§ WHAT THE TASK ASKS:
For the records below, print the lines from the line with "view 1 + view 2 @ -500" through the line with "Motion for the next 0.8" exactly as written; include both end lines and exclude the rest.

§ RECORD EXTRACTS:
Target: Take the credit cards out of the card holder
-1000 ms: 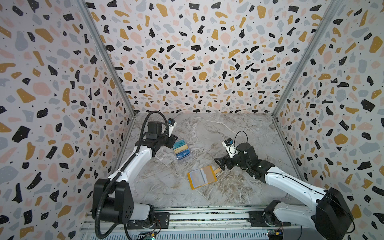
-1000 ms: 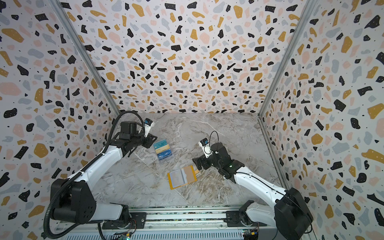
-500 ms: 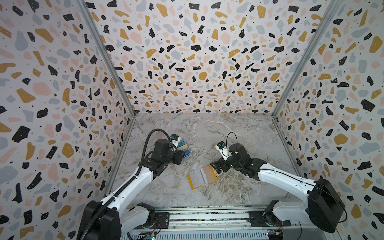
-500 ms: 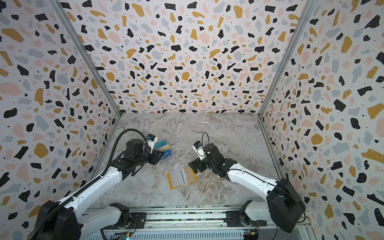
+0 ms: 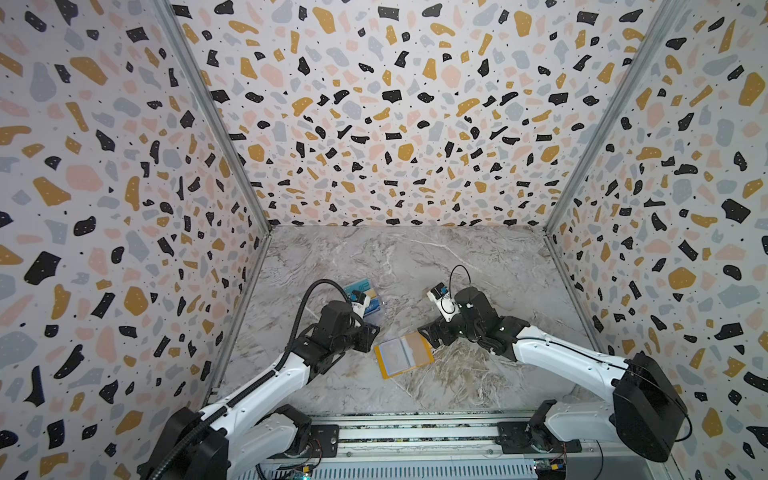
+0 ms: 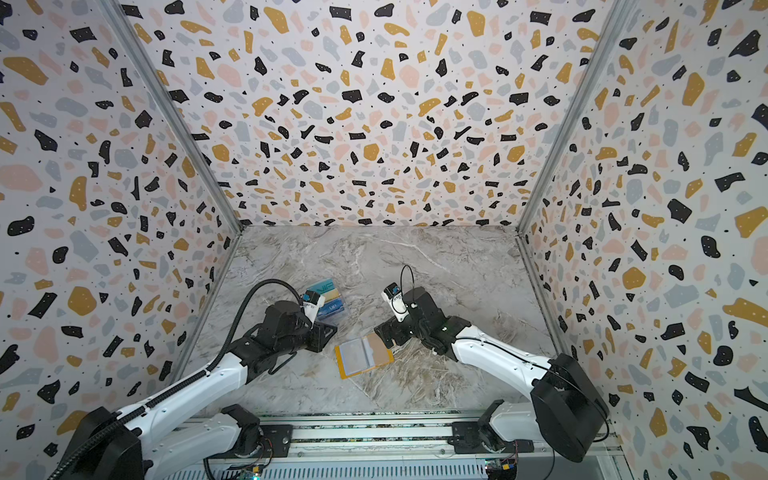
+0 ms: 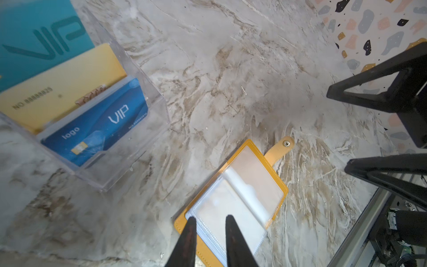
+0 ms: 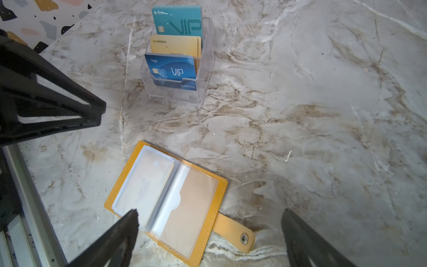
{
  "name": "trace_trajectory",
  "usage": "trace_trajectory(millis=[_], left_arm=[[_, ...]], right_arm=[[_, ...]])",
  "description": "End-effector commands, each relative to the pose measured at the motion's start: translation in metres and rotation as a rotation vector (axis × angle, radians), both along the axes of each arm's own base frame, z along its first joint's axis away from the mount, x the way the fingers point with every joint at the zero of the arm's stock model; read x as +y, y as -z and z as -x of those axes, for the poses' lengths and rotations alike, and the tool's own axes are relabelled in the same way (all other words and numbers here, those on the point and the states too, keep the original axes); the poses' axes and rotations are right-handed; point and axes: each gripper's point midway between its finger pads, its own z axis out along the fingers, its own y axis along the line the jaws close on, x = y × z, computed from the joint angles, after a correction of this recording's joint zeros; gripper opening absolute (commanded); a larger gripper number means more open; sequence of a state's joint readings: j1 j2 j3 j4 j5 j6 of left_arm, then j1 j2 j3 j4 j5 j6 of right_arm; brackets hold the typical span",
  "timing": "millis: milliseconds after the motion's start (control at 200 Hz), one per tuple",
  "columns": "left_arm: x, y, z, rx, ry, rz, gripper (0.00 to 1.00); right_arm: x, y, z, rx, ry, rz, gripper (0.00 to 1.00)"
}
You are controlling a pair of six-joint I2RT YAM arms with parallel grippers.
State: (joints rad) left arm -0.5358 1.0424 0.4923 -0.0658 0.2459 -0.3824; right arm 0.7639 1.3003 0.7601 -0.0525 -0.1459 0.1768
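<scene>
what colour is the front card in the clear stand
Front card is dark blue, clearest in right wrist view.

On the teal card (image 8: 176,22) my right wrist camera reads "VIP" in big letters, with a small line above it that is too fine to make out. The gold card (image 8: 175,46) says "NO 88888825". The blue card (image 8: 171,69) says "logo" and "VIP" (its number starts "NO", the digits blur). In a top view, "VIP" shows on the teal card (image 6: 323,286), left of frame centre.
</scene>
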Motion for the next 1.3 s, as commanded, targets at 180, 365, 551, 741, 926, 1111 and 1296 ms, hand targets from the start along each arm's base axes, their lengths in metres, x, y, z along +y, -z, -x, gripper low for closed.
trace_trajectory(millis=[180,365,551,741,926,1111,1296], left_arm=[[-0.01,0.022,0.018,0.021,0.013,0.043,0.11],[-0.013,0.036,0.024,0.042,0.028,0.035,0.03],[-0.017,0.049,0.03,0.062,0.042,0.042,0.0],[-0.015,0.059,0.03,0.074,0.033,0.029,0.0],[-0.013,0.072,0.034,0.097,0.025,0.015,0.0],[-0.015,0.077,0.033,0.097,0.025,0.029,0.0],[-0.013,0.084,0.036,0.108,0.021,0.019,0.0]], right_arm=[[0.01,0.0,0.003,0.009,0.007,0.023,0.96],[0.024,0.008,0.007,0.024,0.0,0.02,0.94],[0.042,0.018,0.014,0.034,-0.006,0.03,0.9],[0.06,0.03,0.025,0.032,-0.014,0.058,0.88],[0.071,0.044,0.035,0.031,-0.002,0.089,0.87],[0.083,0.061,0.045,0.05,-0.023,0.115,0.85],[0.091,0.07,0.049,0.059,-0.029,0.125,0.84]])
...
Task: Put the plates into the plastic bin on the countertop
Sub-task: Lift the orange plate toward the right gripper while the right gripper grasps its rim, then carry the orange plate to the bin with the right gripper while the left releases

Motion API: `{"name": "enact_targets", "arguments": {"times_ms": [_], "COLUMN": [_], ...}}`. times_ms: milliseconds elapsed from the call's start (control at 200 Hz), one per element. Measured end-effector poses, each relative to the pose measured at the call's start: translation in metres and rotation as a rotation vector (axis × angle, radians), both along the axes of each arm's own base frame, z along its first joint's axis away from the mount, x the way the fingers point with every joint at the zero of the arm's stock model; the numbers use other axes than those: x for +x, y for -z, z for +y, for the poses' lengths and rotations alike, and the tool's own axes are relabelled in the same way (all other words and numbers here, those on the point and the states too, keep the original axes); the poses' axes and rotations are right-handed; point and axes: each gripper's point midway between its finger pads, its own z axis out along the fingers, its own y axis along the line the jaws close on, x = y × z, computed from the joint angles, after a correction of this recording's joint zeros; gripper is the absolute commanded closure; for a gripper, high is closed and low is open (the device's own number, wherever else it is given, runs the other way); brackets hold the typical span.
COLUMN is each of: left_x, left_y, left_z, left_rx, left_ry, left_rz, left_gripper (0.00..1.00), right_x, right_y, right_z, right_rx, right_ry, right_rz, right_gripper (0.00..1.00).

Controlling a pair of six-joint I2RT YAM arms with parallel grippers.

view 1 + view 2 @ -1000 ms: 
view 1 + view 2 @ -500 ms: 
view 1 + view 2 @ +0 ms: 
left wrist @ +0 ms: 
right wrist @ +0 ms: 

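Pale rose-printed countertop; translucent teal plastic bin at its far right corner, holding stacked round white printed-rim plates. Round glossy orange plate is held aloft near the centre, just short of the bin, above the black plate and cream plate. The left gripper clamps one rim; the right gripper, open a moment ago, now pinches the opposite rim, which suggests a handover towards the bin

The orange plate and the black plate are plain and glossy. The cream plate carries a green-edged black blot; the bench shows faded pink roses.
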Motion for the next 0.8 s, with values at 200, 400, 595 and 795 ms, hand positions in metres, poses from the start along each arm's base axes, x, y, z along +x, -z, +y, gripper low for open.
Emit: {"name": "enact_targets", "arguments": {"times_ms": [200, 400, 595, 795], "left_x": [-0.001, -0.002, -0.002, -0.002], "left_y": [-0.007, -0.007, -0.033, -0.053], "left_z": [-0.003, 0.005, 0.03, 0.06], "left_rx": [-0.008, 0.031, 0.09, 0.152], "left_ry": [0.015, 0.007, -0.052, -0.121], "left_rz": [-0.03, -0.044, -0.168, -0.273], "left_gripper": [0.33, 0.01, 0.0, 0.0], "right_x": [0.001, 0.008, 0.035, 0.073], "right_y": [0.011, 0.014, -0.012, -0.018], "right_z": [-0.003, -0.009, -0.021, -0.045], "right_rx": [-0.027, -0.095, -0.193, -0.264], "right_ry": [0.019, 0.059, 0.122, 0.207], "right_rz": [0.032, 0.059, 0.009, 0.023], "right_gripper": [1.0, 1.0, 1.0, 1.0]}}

§ TASK SOLUTION:
view 1 + view 2 @ -500 ms: 
view 1 + view 2 @ +0 ms: 
left wrist @ +0 ms: 
right wrist @ +0 ms: 

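Pale rose-printed countertop; translucent teal plastic bin at its far right corner, holding stacked round white printed-rim plates. Round glossy orange plate is held aloft near the centre, just short of the bin, above the black plate and cream plate. The left gripper clamps one rim; the right gripper, open a moment ago, now pinches the opposite rim, which suggests a handover towards the bin

The orange plate and the black plate are plain and glossy. The cream plate carries a green-edged black blot; the bench shows faded pink roses.
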Motion for the next 0.8 s, with values at 200, 400, 595 and 795 ms, hand positions in metres, poses from the start along each arm's base axes, x, y, z along +x, -z, +y, gripper low for open.

The given answer completes the exercise.